Task directions = Please set down exactly the lines of the listing below from the line containing "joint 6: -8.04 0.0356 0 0" through the line containing "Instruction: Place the", both lines included, leaving out all other lines.

Data under study =
+ + + + + + +
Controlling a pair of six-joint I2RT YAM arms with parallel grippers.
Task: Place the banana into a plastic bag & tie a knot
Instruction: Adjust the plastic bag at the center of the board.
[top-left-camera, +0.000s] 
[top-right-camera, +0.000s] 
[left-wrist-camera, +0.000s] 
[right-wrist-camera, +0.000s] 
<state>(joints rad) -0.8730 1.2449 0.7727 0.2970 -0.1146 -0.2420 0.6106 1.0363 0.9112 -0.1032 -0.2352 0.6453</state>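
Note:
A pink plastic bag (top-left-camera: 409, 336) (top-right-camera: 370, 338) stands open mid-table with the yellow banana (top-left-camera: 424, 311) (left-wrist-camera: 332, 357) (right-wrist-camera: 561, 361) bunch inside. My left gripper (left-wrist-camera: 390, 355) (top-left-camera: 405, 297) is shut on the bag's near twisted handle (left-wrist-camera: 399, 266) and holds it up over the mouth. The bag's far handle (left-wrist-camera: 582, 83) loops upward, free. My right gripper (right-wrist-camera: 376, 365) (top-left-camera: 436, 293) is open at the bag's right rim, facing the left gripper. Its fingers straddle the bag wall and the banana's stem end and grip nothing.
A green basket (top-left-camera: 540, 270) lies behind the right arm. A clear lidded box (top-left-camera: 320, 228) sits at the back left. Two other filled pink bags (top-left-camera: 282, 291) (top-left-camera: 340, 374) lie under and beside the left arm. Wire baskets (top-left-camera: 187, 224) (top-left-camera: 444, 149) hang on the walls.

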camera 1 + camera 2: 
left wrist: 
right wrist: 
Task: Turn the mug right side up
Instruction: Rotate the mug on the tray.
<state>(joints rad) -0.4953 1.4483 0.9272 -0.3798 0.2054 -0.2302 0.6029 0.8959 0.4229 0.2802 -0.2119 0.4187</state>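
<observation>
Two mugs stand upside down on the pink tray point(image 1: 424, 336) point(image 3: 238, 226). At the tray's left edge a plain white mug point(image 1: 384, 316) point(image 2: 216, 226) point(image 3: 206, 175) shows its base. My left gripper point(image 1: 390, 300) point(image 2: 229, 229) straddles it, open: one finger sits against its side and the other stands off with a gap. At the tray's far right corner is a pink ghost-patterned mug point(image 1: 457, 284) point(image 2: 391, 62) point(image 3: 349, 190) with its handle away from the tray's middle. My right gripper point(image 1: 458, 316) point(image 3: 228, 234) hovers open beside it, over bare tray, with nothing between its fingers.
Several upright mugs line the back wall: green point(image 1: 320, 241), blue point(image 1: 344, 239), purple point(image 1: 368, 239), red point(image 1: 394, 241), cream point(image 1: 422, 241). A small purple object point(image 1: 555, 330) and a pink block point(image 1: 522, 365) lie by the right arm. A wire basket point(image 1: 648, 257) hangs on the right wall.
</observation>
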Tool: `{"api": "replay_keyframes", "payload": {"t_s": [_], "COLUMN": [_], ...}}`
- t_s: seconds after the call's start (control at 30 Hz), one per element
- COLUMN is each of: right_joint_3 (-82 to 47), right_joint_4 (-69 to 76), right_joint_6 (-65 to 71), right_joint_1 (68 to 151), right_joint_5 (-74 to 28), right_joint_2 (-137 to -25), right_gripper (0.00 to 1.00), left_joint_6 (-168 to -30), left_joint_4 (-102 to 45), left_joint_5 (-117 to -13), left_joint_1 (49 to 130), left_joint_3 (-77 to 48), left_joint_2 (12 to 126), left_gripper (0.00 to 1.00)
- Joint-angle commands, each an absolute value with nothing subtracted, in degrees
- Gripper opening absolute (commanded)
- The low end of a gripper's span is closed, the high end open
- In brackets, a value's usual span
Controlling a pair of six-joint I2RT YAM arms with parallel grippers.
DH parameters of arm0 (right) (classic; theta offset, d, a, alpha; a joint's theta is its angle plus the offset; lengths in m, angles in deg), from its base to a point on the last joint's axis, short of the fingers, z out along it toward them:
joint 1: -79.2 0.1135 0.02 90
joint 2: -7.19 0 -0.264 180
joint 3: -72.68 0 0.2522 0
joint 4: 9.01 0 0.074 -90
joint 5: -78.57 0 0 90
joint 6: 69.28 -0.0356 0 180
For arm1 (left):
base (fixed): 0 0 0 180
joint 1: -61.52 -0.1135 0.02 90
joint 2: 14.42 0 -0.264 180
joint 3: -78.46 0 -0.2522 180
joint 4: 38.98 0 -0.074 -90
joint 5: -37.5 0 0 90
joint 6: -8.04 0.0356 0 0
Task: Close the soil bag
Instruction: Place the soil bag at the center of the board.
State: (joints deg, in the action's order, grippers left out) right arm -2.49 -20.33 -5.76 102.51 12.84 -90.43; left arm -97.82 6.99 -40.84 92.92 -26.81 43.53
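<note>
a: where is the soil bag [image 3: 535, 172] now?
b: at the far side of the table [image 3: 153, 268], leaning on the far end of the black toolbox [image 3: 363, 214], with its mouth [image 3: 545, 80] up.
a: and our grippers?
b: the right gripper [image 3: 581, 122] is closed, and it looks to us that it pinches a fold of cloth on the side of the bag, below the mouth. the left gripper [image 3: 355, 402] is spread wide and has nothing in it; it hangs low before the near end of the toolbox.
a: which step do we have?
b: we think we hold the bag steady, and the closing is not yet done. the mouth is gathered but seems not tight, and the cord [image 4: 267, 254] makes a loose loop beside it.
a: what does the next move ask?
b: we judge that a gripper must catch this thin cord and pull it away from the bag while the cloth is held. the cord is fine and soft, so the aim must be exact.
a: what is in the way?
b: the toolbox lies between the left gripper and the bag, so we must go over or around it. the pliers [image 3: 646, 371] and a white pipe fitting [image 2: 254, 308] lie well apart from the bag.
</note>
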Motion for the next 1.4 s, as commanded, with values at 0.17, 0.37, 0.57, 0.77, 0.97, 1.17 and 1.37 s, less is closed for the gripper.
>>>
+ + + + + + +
Answer section =
joint 6: -8.04 0.0356 0 0
Task: Close the soil bag
Instruction: Place the soil bag at the center of the board.

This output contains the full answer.